Zeugen Jehovas reparieren über 300 Häuser und Wohnungen nach Erdbeben in Japan

Zeugen Jehovas reparieren über 300 Häuser und Wohnungen nach Erdbeben in Japan

In Koshi reparieren Zeugen Jehovas eine beschädigte Decke

EBINA (Japan): Jehovas Zeugen in Japan haben die Reparaturarbeiten an 348 Häusern und Wohnungen ihrer Glaubensbrüder erfolgreich beendet. Die Schäden waren durch Erdbeben am 14. und 16. April 2016 in Kumamoto (Japan) verursacht worden. Etwa 15 000 Freiwillige beteiligten sich an den Hilfseinsätzen zum Wiederaufbau, die von Juli 2016 bis März 2017 dauerten.

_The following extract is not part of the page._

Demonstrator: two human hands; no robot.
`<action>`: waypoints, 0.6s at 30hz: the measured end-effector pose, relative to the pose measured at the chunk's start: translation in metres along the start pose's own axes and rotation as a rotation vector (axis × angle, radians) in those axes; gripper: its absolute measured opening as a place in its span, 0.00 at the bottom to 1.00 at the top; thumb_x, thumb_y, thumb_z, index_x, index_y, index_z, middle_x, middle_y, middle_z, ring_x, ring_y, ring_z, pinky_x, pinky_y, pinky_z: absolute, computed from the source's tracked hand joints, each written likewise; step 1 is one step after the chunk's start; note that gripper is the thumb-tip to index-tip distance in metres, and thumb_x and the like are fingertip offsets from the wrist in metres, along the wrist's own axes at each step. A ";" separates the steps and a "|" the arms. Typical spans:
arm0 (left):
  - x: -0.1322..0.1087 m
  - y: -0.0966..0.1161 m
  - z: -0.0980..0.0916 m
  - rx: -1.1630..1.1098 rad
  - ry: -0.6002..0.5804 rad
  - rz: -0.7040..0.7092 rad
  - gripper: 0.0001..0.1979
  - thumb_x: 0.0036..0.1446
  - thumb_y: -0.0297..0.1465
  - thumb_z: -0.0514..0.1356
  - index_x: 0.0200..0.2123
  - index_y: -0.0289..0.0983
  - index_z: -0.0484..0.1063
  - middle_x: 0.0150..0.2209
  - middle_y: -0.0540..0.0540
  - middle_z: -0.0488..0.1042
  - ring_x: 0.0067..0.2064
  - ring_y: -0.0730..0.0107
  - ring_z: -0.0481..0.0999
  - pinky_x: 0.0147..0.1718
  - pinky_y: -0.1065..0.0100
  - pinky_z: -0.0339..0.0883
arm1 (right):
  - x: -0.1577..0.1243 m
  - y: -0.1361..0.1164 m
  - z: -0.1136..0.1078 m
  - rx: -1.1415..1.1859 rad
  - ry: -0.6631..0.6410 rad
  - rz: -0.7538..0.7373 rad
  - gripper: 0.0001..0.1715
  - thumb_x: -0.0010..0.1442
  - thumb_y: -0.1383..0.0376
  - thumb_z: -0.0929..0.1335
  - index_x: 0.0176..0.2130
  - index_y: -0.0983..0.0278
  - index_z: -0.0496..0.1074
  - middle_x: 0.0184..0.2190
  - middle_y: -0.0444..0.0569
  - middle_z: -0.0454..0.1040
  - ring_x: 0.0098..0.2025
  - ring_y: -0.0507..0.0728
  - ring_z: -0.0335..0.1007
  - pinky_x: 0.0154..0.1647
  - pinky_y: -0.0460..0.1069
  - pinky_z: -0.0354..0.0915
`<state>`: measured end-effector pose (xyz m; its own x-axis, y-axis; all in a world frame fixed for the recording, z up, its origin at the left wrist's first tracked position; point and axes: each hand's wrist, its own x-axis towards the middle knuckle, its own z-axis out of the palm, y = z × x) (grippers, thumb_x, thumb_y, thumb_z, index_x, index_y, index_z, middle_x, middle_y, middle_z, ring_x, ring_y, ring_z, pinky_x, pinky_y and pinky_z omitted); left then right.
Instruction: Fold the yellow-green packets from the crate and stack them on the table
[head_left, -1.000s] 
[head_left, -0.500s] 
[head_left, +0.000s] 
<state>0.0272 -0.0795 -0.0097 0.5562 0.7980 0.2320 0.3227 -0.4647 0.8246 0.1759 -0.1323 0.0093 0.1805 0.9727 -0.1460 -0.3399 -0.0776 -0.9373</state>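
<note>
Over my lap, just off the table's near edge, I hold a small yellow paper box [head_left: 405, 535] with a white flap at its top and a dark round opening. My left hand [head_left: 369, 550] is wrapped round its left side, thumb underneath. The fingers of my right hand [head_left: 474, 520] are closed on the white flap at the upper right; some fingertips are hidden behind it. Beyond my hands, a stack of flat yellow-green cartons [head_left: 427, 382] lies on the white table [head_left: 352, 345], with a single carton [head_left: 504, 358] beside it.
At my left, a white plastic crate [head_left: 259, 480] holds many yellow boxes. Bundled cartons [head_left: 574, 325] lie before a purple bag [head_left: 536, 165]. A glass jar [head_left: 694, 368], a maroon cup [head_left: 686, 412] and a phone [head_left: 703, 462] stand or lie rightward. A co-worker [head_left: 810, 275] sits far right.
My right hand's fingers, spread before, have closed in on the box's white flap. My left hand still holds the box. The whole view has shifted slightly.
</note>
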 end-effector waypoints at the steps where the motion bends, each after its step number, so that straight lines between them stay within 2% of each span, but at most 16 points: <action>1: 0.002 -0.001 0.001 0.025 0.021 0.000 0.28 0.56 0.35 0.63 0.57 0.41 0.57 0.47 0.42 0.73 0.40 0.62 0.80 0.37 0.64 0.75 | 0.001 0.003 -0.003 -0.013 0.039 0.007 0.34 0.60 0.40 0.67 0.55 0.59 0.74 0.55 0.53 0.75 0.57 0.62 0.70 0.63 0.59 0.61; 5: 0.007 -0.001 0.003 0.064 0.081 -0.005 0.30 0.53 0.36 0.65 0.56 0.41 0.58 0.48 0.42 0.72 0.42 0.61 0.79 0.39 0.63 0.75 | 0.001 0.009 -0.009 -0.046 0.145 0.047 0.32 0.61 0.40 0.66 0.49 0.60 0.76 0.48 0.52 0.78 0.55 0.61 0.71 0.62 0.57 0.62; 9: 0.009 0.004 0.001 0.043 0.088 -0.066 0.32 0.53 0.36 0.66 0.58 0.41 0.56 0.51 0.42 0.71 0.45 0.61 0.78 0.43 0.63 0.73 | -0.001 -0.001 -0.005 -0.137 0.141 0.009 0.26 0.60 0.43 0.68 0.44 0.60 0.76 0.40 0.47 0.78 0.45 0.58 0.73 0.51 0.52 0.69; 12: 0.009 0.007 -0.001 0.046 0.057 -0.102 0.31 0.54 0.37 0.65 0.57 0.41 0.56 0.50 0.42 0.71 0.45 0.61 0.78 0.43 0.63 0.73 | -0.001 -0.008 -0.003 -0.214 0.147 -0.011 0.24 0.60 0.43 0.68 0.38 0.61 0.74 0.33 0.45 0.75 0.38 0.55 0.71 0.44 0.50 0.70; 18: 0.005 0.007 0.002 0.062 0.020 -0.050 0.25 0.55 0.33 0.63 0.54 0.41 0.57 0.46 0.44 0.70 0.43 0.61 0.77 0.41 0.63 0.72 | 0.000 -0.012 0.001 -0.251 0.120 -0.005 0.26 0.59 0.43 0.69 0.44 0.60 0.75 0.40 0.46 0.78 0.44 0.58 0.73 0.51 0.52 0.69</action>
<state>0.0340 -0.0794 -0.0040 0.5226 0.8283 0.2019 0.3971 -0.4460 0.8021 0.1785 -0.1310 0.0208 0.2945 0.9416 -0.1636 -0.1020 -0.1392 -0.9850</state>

Zwar verlor kein Zeuge Jehovas durch die Erdbeben sein Leben, aber 119 Zeugen Jehovas mussten aus ihren Häusern flüchten. Sie wohnten zunächst in 15 Königreichssälen (Gotteshäuser von Jehovas Zeugen), während freiwillige Helfer den Schutt aus den Häusern räumten.

Bei einem Haus in der Stadt Chimachi deckt ein Team aus sechs Bauarbeitern das Dach neu

Am 25. Juli 2016 begannen Bauhelfer von Jehovas Zeugen damit, in den betroffenen Häusern Risse auszubessern sowie Fußböden, Innenwände, Dächer und Wasserleitungen zu reparieren. Sie tauschten auch Türen, Fenster und Klimaanlagen aus.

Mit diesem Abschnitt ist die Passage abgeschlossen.